Experts emphasize that domestic supervisory authorities must demonstrate through actions, not just words, the institutionalization of finance-crypto integration in line with global trends, even though they recently indicated a relaxation of the finance-crypto separation principle. Lee Yong-jae, head of Mirae Asset Securities, pointed out at a seminar titled 'Global Digital Asset Institutionalization Trends and Korea's Legislative Direction' held at the National Assembly Members' Office Building in Yeouido-dong, Yeongdeungpo-gu, Seoul in June, "Overseas markets are moving toward finance-crypto integration, but domestically the finance-crypto separation stance continues. I believe finance-crypto separation should be abolished to grow the industry." Jin Hyun-soo, representative attorney at Decent Law Firm, told Digital Asset on the 10th, "Looking at tokenized stocks as a representative example, investment brokerage licenses are needed when brokering and distributing securities, but domestic digital asset exchanges face structural difficulties obtaining licenses due to the finance-crypto separation policy. Domestic policy needs to transition from separated regulations to connectable regulations so that financial innovation does not flow only to overseas platforms."

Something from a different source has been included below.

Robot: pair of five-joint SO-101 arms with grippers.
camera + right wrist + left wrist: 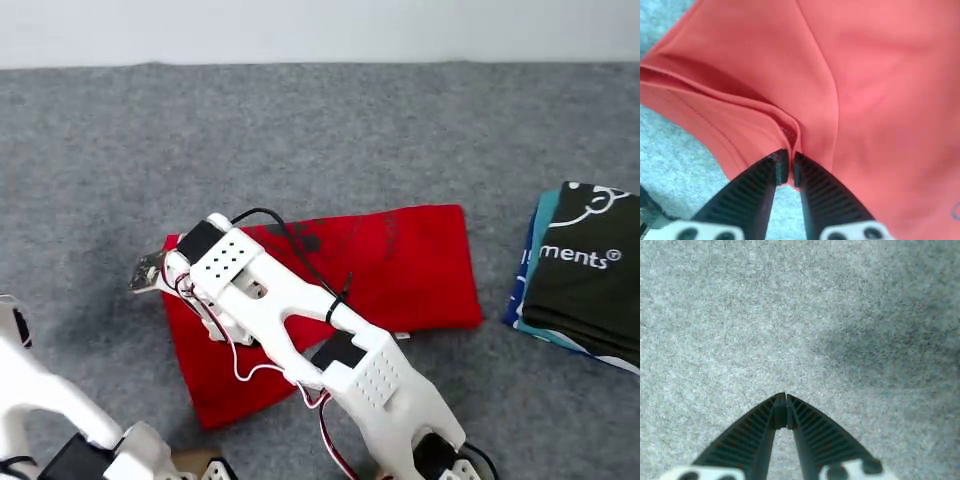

What did Robinhood announce on May 1?
Robinhood announced its expansion strategy on May 1 (local time) at the 'The World is Flat' event in London. The announcement included Robinhood's proprietary blockchain, tokenized stocks called StockTokens, DeFi integration, perpetual futures, and AI-based trading features. Robinhood Chain is built on Ethereum-based Arbitrum technology and aims to create an on-chain financial services infrastructure centered on real-world asset tokenization.
What is Coinbase's Everything Exchange platform?
Coinbase announced 'Everything Exchange' through a system update in June. The platform expands Coinbase from a digital asset exchange into a comprehensive financial platform combining stocks, ETFs, tokenized stocks, perpetual futures, prediction markets, and AI investment tools. For users outside the United States, Coinbase plans to launch tokenized products of US stocks backed 1:1 by underlying assets and designed to reflect dividends and shareholder rights.
Why is finance-crypto integration difficult in Korea?
Finance-crypto integration faces difficulties in Korea because finance and digital assets are institutionally separated. Tokens classified as securities must comply with Capital Markets Act regulations, while non-security digital assets are governed by the Virtual Asset User Protection Act and the Act on Reporting and Using Specified Financial Transaction Information. Digital asset operators must meet separate requirements including real-name verified accounts, ISMS, and anti-money laundering systems to provide KRW deposits/withdrawals and digital asset trading.